**Exercise aim**. Beginning with the first line of the data below, extract each line up to and including the one containing "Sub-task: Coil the". Copy them exactly and add nothing.

Dataset records:
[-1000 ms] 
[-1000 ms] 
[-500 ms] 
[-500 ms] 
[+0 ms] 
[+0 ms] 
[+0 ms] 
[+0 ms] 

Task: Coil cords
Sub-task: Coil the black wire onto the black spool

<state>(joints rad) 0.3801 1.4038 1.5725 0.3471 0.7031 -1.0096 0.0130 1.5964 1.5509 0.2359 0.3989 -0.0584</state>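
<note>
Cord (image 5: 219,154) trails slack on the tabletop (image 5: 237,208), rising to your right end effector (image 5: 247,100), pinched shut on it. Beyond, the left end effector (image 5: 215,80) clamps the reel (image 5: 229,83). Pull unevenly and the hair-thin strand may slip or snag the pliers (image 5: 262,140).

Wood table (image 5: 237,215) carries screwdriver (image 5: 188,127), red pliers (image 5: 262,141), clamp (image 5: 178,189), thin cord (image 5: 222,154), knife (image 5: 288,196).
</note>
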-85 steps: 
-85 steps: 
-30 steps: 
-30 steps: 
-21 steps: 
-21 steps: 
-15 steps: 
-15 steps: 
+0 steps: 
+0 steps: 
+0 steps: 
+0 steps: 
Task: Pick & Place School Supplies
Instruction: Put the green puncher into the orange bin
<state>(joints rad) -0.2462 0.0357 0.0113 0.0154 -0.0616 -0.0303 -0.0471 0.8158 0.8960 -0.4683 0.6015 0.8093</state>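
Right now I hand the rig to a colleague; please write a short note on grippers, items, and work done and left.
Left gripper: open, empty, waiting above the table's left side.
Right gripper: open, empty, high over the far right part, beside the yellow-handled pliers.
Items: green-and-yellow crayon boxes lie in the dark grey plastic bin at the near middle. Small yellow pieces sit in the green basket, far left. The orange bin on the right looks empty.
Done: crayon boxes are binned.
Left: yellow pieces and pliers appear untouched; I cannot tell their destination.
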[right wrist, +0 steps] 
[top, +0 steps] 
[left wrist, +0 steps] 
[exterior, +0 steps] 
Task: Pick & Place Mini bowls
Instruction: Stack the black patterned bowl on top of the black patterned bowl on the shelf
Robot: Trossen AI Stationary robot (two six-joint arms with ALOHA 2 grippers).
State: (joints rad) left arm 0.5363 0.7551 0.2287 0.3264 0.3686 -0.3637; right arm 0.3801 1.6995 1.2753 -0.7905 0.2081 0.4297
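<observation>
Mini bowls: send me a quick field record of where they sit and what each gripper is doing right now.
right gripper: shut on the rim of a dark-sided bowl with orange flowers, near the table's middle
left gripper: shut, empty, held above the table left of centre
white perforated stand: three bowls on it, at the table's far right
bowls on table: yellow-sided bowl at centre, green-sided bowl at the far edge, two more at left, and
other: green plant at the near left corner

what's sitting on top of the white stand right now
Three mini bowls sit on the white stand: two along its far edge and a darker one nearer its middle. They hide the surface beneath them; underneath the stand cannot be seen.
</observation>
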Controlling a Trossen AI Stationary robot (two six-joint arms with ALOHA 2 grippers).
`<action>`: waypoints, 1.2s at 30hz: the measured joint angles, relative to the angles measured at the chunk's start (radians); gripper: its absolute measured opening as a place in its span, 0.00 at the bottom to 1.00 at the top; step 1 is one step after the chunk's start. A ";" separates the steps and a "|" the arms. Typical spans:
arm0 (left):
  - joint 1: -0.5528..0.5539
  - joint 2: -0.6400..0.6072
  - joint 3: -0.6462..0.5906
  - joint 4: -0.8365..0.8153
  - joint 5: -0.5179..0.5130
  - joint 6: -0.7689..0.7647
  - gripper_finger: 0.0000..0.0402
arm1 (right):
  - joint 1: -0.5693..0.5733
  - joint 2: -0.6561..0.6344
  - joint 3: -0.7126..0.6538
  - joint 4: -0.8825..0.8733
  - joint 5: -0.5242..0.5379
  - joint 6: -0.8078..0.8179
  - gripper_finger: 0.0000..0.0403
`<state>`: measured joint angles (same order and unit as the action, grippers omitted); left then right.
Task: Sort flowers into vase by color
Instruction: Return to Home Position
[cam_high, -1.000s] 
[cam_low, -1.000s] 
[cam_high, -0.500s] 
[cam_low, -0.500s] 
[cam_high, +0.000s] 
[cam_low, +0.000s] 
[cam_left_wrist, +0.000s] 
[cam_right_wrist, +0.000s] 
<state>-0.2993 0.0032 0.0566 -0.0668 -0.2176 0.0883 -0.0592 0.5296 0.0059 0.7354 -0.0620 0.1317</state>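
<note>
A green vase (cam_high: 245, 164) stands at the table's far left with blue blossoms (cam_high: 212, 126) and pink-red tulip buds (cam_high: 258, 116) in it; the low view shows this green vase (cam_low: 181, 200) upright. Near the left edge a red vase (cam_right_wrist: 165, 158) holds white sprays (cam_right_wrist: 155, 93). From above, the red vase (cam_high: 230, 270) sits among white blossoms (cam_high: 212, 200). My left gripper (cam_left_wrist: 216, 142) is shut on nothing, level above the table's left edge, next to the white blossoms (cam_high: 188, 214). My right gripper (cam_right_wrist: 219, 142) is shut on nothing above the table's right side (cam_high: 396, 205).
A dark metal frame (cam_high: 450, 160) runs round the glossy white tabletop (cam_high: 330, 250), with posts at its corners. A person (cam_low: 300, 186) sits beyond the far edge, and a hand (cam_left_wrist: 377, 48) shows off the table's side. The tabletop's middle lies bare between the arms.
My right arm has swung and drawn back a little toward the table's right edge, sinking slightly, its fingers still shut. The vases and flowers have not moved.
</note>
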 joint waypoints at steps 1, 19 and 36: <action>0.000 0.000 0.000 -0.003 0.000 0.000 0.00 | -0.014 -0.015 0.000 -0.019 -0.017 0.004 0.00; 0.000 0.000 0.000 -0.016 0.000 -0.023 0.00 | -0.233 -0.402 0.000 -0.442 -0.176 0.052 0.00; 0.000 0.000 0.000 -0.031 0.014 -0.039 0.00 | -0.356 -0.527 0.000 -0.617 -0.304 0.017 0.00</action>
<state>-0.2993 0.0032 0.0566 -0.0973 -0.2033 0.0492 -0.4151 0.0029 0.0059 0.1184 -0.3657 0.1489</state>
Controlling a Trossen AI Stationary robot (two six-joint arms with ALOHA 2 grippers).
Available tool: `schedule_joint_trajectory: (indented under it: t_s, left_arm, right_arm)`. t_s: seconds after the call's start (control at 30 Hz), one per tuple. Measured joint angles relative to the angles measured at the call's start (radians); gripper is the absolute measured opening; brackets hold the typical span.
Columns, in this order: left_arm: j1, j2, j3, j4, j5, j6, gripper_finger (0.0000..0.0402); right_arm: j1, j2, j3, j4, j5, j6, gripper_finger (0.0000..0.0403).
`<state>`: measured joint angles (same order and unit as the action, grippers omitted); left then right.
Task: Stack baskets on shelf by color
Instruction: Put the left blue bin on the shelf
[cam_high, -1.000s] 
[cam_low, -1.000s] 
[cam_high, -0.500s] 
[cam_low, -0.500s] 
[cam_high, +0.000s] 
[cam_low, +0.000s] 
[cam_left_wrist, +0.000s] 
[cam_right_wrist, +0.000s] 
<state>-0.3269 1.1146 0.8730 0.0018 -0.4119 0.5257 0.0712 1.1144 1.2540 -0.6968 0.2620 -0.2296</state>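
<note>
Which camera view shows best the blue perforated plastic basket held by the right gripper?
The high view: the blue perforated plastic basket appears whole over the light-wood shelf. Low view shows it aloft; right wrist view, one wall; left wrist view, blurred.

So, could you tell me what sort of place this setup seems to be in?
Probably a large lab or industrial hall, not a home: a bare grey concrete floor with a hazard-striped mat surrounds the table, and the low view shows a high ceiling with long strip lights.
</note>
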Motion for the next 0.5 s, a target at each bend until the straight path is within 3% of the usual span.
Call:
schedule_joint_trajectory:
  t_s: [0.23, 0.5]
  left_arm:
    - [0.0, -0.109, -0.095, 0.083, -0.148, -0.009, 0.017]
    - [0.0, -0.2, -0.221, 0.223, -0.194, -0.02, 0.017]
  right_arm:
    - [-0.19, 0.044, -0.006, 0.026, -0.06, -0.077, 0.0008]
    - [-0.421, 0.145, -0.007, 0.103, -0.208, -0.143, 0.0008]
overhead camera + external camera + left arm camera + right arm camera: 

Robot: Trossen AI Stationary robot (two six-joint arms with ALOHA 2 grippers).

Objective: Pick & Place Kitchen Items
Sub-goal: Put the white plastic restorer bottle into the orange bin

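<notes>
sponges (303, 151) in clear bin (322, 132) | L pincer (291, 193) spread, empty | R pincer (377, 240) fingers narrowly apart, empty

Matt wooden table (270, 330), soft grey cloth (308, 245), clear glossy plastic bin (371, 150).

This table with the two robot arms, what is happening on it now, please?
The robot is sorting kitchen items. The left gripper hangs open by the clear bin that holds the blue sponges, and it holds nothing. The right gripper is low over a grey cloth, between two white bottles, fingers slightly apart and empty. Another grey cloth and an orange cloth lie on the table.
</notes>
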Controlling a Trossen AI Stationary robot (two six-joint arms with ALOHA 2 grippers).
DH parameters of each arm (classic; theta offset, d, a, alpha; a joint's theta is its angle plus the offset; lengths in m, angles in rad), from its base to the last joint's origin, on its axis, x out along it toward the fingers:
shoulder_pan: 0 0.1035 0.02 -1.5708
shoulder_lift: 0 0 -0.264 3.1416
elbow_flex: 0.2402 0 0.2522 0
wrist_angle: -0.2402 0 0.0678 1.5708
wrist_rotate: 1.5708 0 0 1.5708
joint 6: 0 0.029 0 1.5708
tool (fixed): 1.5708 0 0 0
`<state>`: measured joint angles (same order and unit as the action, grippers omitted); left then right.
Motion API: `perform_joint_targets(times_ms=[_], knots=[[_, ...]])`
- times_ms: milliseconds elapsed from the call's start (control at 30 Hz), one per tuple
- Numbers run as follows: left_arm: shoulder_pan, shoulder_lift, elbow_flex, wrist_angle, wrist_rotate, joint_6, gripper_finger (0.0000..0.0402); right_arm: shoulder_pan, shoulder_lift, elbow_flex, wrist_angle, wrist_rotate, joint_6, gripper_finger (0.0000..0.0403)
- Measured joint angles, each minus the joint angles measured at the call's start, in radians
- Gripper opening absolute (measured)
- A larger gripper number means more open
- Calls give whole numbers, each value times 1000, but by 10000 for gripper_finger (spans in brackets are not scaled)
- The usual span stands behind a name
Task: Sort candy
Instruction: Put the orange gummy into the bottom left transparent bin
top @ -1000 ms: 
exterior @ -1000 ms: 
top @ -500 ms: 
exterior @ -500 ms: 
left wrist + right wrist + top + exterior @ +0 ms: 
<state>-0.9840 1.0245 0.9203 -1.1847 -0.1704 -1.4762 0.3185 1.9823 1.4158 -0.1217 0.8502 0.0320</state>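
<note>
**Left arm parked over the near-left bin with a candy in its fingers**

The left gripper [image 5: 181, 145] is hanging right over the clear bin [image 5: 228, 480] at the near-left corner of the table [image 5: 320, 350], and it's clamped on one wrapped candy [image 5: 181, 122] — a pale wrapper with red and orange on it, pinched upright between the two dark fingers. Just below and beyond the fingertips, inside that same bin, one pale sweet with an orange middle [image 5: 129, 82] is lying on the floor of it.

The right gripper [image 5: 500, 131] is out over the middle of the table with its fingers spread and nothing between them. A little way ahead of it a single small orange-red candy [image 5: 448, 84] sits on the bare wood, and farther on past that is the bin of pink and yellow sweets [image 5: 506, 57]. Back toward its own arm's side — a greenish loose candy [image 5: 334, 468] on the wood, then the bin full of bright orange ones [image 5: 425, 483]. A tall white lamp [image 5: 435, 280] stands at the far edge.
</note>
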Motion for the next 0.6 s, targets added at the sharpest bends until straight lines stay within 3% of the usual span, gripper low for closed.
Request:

**Response area**.
[-1000 ms] 
[-1000 ms] 
[-500 ms] 
[-500 ms] 
[+0 ms] 
[+0 ms] 
[+0 ms] 
[+0 ms] 

Task: Coil cords
Sub-task: Coil the black wire onto the black spool

No part of the exercise remains open.